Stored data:
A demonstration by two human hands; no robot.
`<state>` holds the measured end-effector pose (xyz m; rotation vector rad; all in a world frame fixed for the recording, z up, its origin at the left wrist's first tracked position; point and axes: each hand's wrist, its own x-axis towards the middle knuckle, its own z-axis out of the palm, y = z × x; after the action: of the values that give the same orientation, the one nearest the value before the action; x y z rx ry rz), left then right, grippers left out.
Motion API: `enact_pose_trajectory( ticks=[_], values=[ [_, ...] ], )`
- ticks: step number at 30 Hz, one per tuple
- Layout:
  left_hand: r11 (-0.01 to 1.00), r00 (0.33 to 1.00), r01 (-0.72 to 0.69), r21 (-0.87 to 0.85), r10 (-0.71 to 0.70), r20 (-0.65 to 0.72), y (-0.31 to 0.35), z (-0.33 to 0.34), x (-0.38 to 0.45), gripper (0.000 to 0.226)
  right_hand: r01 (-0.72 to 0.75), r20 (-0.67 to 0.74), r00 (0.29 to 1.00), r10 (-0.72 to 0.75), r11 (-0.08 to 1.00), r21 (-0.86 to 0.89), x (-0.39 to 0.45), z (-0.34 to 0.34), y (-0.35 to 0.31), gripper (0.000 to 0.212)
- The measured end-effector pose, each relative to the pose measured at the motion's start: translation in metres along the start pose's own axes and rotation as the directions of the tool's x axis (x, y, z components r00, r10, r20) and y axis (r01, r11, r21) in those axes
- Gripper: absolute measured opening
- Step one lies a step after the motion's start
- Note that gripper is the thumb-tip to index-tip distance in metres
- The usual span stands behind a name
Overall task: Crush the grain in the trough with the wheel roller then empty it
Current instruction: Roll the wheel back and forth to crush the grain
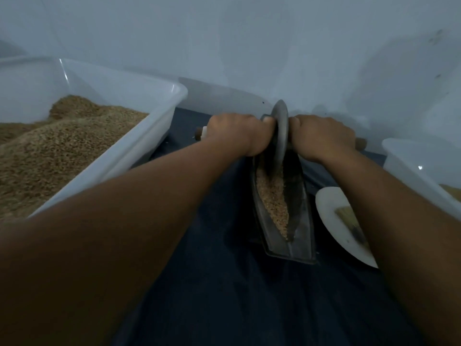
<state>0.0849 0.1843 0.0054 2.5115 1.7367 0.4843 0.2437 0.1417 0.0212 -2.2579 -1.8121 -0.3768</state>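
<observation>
the large bin sits at your left, heaped with grain and well apart from the work. a second bin stands at your right edge; only its corner shows. both rest on the dark cloth.

the trough lies on the cloth between your forearms, long axis pointing away from you. a band of grain runs along its channel, from under the wheel to the near tip. much of it looks coarse, so judge the crushing step as in hand and emptying as not yet due.

the wheel stands upright on edge at the far end of the trough, seated in the channel.

your left hand is curled tight around the left handle, whose tip shows past the knuckles. your right hand grips the right handle in the same way. both fists sit just beside the wheel.

a white plate with a small brush lies just right of the trough, partly under your right forearm.

next move: draw the wheel toward you along the channel with even downward load on both handles, keeping it upright so grain stays inside the trough.
</observation>
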Motion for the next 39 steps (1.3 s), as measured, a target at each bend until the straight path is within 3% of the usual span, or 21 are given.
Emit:
enact_pose_trajectory(
  ticks=[6,12,21,31,39],
  values=[
    [1.000,1.000,-0.003,0.009,0.003,-0.022,0.001,0.001,-0.009,0.078,-0.010,-0.017,1.000,0.010,1.000,-0.009,-0.008,0.002,0.001,0.047],
    [1.000,0.998,-0.013,0.002,0.013,-0.063,0.004,-0.003,-0.033,0.065,0.040,-0.114,0.993,-0.043,0.999,-0.035,-0.035,0.005,0.005,0.051],
    [0.998,0.992,-0.052,0.027,0.055,-0.110,0.002,-0.006,-0.073,0.063,0.106,-0.241,0.964,-0.113,0.994,-0.041,-0.083,-0.003,0.002,0.049],
    [0.990,0.976,-0.131,0.046,0.137,-0.169,-0.001,-0.007,-0.100,0.068,0.166,-0.256,0.949,-0.183,0.982,-0.085,-0.109,-0.016,-0.001,0.054],
    [0.993,0.980,-0.111,0.040,0.116,-0.160,-0.001,-0.006,-0.086,0.070,0.130,-0.231,0.963,-0.136,0.991,-0.042,-0.094,-0.008,0.001,0.057]
  ],
)
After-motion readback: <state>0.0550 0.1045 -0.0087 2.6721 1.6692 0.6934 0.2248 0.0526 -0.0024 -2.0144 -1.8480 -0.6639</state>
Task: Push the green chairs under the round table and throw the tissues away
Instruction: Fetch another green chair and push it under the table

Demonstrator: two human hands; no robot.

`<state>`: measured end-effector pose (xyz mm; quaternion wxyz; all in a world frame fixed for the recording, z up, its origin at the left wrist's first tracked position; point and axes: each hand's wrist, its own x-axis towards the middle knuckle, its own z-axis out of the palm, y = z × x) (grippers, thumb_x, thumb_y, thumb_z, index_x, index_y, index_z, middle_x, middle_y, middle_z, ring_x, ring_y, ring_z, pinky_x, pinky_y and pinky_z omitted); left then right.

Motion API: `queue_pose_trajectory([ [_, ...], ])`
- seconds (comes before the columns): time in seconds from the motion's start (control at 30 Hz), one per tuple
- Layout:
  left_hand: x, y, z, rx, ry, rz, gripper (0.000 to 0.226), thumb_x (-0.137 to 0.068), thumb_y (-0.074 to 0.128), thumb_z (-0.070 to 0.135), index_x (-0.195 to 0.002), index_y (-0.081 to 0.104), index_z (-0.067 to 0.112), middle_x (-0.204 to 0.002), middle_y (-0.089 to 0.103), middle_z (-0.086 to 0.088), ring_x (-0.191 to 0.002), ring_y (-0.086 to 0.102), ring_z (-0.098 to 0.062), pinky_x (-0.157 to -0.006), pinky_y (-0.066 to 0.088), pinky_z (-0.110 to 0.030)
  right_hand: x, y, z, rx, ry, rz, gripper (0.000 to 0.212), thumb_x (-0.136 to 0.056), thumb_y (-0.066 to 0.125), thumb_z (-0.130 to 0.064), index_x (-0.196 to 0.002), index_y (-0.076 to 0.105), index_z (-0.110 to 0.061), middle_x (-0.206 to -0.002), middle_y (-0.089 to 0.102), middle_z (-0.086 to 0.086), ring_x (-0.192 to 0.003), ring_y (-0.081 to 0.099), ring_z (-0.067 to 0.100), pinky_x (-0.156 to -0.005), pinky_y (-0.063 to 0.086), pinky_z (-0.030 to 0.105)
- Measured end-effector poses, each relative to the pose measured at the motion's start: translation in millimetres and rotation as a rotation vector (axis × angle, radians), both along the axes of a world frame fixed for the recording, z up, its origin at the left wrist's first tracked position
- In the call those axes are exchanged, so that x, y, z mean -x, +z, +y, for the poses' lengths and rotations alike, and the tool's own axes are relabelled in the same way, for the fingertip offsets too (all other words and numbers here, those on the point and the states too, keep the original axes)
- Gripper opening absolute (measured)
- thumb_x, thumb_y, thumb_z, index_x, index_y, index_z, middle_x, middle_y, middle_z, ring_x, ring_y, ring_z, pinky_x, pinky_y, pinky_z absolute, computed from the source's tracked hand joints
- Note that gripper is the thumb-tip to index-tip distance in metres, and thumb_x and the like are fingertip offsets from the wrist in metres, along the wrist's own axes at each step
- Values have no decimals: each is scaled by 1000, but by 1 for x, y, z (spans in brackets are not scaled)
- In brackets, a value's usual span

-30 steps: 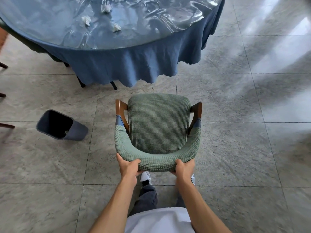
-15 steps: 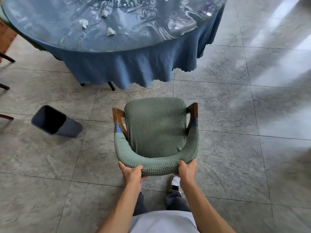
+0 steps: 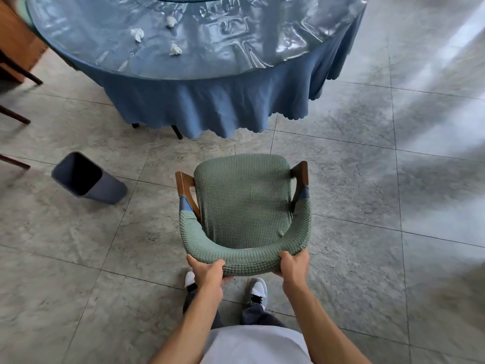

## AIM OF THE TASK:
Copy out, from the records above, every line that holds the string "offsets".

## OUTPUT:
- In the call those axes are exchanged, so that x, y, z mean -x, +z, +y, for the poses' lengths and rotations alike, and the tool's own axes are relabelled in the same way, for the fingertip offsets too (all other words and numbers here, those on the point and the states too, keep the original axes)
- Note that gripper is the thumb-tip to index-tip distance in metres, and thumb_x and the like are fingertip offsets from the wrist in metres, along the wrist's own axes at each step

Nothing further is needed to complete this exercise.